(Records from a data collection)
──────
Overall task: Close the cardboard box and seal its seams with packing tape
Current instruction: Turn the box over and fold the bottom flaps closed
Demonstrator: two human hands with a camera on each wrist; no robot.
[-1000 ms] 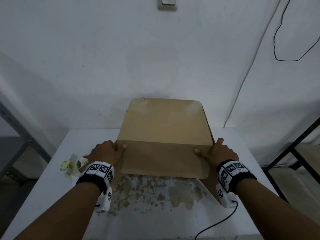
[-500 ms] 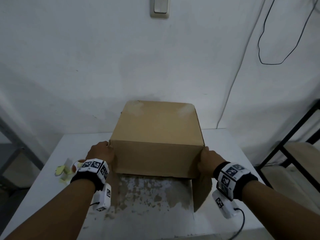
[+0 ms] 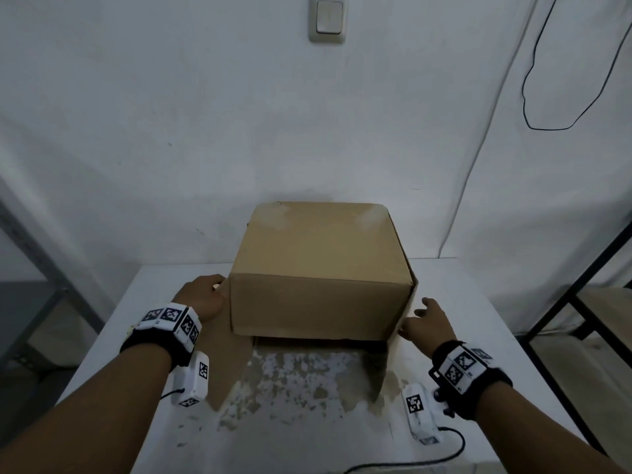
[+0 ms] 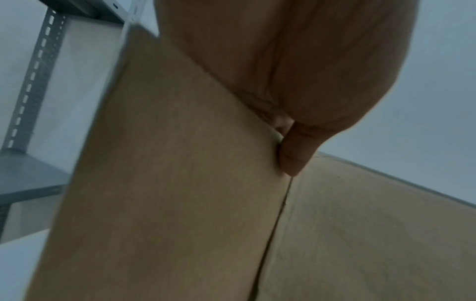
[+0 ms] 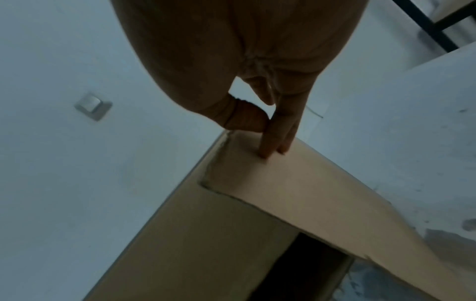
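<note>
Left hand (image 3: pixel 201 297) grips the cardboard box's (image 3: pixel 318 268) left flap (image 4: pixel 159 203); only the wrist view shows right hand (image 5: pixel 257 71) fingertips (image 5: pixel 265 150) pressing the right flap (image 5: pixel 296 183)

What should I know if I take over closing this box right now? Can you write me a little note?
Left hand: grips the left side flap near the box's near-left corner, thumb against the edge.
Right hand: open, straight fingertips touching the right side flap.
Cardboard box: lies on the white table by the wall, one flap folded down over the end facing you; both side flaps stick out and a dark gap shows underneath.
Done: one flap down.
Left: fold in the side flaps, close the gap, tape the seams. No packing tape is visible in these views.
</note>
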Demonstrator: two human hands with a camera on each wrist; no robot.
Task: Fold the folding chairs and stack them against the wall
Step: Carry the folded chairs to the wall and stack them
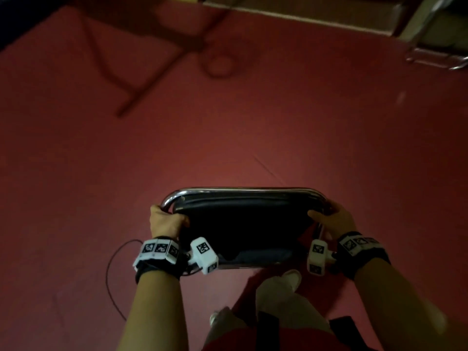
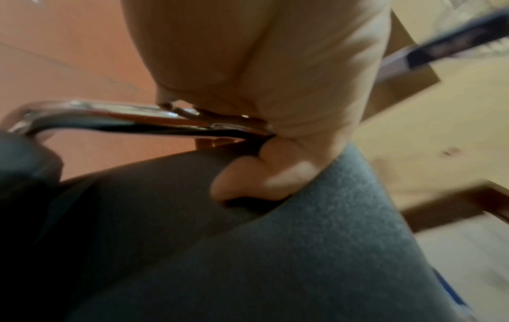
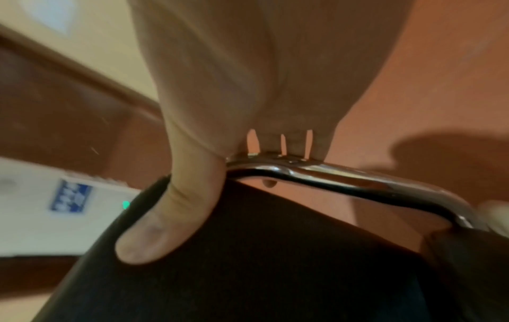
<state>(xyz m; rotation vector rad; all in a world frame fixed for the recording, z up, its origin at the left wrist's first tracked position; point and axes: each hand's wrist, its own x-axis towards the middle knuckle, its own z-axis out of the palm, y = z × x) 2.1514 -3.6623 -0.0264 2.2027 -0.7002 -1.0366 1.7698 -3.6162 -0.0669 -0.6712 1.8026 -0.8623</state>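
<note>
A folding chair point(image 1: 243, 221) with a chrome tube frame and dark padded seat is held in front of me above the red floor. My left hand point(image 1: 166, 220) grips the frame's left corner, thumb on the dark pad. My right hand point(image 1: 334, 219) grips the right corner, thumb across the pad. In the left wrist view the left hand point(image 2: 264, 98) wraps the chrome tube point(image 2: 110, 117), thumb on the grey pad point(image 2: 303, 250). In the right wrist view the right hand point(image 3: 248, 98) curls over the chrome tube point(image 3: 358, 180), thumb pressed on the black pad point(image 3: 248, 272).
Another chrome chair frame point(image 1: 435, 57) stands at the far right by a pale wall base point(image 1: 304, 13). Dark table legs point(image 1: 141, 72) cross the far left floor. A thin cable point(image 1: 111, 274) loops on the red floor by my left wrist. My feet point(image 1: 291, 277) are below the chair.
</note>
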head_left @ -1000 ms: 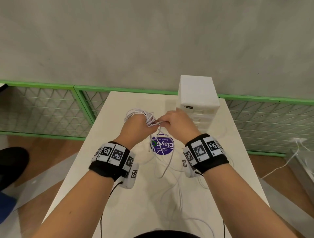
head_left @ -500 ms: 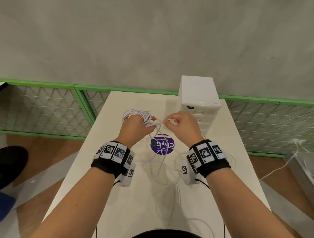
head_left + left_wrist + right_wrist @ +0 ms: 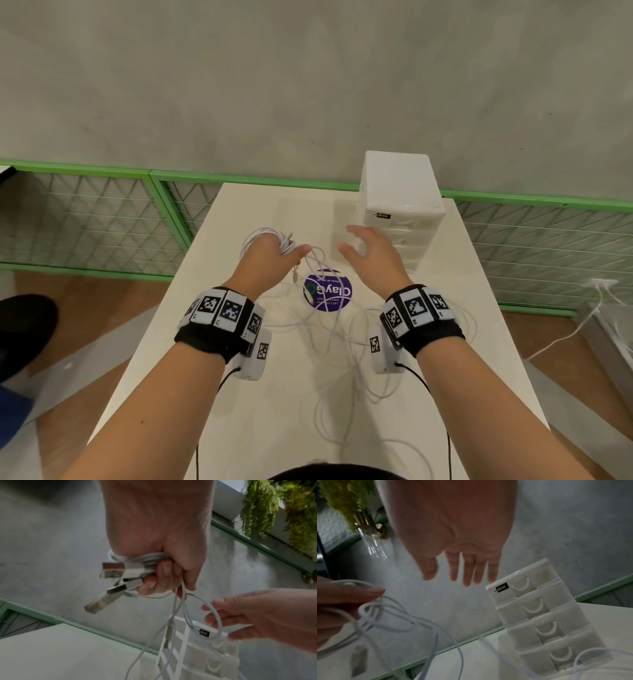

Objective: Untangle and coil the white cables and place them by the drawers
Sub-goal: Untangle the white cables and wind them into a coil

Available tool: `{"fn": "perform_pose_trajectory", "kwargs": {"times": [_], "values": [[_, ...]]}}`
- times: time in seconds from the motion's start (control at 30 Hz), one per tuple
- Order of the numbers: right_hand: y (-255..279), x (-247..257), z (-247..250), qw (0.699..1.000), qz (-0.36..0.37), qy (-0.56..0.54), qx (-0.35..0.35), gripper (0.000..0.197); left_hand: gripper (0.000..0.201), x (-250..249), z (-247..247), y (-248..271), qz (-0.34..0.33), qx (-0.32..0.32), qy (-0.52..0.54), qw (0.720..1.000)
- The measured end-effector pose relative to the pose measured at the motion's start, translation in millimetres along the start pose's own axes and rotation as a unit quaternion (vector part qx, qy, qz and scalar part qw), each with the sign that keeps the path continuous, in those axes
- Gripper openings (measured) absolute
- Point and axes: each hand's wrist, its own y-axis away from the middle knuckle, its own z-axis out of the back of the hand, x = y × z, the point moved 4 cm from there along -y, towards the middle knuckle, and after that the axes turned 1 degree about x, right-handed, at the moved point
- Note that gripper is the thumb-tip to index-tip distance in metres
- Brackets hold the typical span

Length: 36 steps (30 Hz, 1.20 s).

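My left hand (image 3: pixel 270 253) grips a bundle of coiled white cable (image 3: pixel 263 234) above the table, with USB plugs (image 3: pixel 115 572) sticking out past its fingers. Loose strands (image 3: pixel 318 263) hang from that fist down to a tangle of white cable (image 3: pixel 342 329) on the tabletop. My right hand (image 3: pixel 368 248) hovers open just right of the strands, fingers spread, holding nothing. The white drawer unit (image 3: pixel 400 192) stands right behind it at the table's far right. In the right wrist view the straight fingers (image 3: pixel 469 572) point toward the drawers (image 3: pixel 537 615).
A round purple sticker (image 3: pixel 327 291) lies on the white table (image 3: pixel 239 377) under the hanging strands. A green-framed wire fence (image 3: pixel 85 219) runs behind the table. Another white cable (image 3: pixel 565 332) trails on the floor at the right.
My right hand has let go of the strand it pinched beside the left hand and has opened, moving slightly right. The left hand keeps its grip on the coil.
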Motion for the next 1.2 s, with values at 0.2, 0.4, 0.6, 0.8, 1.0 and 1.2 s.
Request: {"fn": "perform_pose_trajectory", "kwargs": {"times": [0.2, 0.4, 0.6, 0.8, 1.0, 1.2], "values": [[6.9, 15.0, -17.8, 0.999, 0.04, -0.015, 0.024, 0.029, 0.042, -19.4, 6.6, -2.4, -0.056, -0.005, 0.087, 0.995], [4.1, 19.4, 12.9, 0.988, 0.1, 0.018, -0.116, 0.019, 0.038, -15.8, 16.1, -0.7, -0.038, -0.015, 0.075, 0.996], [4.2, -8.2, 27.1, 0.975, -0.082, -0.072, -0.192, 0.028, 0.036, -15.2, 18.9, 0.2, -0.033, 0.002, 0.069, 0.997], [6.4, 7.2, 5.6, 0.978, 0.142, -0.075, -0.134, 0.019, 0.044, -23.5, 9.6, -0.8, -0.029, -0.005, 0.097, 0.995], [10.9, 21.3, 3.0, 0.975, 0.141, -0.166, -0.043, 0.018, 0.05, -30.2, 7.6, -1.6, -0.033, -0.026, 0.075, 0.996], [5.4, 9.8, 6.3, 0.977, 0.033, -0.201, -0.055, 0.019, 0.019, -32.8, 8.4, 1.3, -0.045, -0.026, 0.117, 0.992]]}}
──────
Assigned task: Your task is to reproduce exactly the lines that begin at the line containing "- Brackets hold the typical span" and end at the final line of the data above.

Task answer:
- Brackets hold the typical span

Length: 36 steps (30 Hz, 1.20 s).

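My left hand (image 3: pixel 270 253) grips a bundle of coiled white cable (image 3: pixel 263 234) above the table, with USB plugs (image 3: pixel 115 572) sticking out past its fingers. Loose strands (image 3: pixel 318 263) hang from that fist down to a tangle of white cable (image 3: pixel 342 329) on the tabletop. My right hand (image 3: pixel 368 248) hovers open just right of the strands, fingers spread, holding nothing. The white drawer unit (image 3: pixel 400 192) stands right behind it at the table's far right. In the right wrist view the straight fingers (image 3: pixel 469 572) point toward the drawers (image 3: pixel 537 615).
A round purple sticker (image 3: pixel 327 291) lies on the white table (image 3: pixel 239 377) under the hanging strands. A green-framed wire fence (image 3: pixel 85 219) runs behind the table. Another white cable (image 3: pixel 565 332) trails on the floor at the right.
My right hand has let go of the strand it pinched beside the left hand and has opened, moving slightly right. The left hand keeps its grip on the coil.
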Motion for the next 1.2 s, with values at 0.2, 0.4, 0.6, 0.8, 1.0 and 1.2 s.
Request: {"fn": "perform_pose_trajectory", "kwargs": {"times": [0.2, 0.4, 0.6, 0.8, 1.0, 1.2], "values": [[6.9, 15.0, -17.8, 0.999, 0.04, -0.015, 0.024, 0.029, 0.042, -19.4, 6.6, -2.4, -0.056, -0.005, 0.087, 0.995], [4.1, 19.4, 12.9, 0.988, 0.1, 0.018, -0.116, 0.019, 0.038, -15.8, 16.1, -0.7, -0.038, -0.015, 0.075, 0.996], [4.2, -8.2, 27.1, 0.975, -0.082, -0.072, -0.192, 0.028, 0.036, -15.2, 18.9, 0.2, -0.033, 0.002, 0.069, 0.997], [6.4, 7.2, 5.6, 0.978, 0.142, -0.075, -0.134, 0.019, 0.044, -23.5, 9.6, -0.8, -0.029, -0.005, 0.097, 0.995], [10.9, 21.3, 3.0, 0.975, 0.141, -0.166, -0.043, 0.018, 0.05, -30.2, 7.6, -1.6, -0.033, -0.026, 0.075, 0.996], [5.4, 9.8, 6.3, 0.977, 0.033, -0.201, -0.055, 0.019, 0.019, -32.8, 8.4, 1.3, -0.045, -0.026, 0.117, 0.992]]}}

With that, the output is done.